Warga mengenali orang-orang ini sebagai preman dan penjahat yang bikin resah. Menyebarlah teror itu. Para eksekutor disebut Petrus atau Penembak Misterius, sementara korbannya disebut Matius atau Mati Misterius.
Bisik-bisik terdengar di seantero Kota. Pria-pria berbadan tegap naik jip menjemput paksa satu demi satu targetnya. Yang naik ke jip itu dipastikan mati. Sampai-sampai jip kanvas identik dengan operasi Petrus.
Para preman dan penjahat ketakutan. Ada yang lari sampai masuk hutan menghindari kejaran petrus. Baru berani kembali beberapa tahun kemudian.
"Orang-orang bertato ketakutan. Dulu pemilik tato dianggap sebagai penjahat. Banyak yang menyetrika kulit mereka supaya tatonya hilang. Sakit sekali memang, tapi daripada mati dijerat Petrus," kata seorang warga Bandung yang dulu sempat merasakan era Petrus.
Hendra (60) mengakui setelah Petrus beraksi, Terminal Kebon Kalapa yang dulu penuh preman benar-benar sepi. Entah kemana perginya semua preman itu.
"Saya ingat dulu ada perempuan botak ditato hampir diseluruh tubuh. Setelah ramai-ramai petrus, tak pernah terlihat lagi," katanya.
Teka-teki Petrus akhirnya diungkap sendiri oleh Presiden Soeharto. Presiden Soeharto secara terbuka mengakui petrus memang dibuat untuk membuat para penjahat takut.
Soeharto muak
Soeharto muak melihat orang tua dirampok lalu dibunuh. Ada juga istri dirampok dan diperkosa di depan suaminya.
"Itu sudah keterlaluan! Apa hal itu mau didiamkan saja? Dengan sendirinya kita harus mengadakan treatment, tindakan tegas. Tindakan tegas bagaimana? Ya, harus dengan kekerasan. Tetapi kekerasan itu bukan lantas dengan tembakan, dor! dor! begitu saja. Bukan! Tetapi yang melawan ya, mau tidak mau ditembak. Karena melawan, maka mereka ditembak," kata Soeharto dalam buku biografinya yang ditulis Ramadhan KH dan G Dwipayana.
Lalu untuk shock theraphy, sengaja mayatnya dibuang agar jadi tontonan dan membuat preman lain keder.
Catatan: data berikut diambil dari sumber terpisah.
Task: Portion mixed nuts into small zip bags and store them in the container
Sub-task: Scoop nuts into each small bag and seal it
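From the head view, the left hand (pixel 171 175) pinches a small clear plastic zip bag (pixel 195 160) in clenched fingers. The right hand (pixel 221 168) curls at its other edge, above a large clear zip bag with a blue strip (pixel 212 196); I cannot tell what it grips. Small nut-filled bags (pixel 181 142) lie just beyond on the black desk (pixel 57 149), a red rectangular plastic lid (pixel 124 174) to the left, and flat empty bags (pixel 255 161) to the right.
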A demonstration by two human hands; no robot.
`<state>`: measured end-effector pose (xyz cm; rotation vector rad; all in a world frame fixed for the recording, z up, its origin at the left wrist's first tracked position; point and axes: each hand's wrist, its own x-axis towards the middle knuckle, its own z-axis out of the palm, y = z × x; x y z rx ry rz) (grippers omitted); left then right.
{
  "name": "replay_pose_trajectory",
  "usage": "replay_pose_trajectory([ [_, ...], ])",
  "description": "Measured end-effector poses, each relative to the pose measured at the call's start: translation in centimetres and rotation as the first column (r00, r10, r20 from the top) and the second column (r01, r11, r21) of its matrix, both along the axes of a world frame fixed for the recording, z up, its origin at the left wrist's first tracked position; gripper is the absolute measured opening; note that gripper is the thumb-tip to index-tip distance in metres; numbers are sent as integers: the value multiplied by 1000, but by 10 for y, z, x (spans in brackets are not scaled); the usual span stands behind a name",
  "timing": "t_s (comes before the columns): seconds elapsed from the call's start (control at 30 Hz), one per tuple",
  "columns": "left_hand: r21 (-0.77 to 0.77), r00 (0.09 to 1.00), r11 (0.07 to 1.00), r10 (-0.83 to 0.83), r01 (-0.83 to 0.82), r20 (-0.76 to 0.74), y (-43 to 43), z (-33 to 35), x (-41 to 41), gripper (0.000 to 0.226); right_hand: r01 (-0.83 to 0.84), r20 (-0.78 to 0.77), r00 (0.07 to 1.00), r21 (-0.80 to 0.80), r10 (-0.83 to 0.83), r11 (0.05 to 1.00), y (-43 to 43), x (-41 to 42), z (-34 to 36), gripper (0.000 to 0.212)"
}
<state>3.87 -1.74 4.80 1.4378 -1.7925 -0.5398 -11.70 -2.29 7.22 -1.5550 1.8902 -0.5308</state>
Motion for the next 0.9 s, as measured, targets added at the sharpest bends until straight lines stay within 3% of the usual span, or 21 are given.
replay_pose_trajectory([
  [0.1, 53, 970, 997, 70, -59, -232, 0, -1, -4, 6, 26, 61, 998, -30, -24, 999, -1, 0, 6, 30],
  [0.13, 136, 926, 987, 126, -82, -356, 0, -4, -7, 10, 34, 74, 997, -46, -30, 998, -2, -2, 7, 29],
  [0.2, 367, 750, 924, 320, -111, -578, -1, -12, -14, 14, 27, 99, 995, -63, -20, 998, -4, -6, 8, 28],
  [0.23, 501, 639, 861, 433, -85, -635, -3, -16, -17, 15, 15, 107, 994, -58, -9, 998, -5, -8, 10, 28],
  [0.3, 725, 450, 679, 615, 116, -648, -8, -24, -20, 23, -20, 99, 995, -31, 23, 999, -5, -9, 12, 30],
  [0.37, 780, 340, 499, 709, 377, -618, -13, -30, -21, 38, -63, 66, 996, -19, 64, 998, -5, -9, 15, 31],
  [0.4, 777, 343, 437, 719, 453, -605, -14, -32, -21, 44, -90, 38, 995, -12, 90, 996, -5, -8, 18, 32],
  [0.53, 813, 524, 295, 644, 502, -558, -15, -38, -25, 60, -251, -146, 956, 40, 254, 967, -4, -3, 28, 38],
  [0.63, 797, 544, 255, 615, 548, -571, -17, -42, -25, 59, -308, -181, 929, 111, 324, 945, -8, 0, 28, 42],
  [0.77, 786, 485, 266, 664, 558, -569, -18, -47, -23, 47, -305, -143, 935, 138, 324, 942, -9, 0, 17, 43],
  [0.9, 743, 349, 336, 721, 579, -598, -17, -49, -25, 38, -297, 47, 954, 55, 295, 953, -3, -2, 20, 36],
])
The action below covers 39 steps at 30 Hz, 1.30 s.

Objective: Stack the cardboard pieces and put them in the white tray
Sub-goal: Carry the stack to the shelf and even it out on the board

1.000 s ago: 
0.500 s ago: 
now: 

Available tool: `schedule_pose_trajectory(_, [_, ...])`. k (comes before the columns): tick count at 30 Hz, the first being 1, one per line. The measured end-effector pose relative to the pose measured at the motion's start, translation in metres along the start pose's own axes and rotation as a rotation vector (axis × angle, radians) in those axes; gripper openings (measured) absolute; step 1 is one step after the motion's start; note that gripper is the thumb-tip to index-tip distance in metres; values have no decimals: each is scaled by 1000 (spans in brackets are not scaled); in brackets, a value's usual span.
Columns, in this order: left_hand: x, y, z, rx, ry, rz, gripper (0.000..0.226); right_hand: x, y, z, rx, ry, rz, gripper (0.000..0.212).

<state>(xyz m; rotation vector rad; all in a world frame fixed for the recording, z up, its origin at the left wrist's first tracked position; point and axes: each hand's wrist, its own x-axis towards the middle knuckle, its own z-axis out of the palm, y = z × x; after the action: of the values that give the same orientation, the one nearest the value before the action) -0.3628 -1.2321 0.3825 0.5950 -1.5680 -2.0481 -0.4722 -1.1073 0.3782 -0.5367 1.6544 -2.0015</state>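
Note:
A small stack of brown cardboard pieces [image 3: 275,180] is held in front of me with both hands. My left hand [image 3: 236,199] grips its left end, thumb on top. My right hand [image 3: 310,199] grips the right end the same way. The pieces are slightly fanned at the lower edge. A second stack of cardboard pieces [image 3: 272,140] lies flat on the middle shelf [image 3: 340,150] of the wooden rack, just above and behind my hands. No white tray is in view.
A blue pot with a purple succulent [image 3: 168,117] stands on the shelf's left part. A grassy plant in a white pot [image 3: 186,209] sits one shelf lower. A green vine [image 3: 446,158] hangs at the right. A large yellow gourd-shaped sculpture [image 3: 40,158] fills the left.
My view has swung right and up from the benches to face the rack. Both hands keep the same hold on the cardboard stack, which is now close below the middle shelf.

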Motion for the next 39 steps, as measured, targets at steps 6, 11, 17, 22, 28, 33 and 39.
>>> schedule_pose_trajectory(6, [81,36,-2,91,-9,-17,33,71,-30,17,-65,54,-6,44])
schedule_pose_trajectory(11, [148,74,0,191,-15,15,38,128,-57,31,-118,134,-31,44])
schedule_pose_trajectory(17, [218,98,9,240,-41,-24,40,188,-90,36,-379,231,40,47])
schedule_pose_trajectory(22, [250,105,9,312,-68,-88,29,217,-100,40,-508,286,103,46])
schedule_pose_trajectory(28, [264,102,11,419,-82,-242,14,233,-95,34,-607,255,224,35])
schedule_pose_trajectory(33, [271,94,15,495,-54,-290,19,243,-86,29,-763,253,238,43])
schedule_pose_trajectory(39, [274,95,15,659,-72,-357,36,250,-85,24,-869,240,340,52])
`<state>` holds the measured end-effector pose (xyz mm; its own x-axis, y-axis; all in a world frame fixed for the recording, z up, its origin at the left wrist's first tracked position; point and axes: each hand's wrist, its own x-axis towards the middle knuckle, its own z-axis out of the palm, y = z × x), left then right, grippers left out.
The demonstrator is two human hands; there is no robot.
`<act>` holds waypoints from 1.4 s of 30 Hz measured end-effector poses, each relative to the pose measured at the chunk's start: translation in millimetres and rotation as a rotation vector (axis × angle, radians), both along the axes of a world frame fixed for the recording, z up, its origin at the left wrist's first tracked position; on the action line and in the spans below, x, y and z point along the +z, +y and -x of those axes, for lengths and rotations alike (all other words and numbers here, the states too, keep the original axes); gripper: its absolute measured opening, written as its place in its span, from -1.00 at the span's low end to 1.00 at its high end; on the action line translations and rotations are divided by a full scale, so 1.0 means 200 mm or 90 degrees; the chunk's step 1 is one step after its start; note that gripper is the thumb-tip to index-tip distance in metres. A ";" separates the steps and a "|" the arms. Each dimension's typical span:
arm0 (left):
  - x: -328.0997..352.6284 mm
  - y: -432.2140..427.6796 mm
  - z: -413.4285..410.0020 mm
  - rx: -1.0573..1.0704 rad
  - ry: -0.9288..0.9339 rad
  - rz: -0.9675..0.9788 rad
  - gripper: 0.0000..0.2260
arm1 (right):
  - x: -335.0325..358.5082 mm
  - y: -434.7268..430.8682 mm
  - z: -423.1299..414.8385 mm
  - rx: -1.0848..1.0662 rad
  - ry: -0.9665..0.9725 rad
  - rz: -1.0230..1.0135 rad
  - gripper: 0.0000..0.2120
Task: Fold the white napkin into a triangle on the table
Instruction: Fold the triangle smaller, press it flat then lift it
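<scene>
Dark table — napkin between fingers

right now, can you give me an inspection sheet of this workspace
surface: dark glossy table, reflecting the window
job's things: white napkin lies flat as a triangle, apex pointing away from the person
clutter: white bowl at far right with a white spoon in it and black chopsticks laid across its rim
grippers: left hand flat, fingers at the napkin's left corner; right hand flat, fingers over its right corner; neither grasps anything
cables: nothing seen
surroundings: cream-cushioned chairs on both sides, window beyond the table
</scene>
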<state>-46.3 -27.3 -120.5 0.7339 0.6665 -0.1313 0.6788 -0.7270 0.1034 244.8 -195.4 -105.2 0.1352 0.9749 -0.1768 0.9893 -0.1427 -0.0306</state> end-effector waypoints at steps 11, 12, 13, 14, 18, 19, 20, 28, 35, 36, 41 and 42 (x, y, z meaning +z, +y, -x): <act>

"Supaya orang banyak mengerti bahwa terhadap perbuatan jahat masih ada yang bisa bertindak dan mengatasinya. Tindakan ini dilakukan supaya bisa menumpas semua kejahatan yang sudah melampaui batas kemanusiaan itu," beber Soeharto.
Petrus terbukti efektif meredakan kejahatan para preman itu.
Komnas HAM mencatat ada 2.000 korban selama petrus gentayangan. Sumber lain menyebut korban petrus mencapai 10.000 orang. Tahun 2012, Komnas HAM menyimpulkan petrus adalah pelanggaran HAM berat.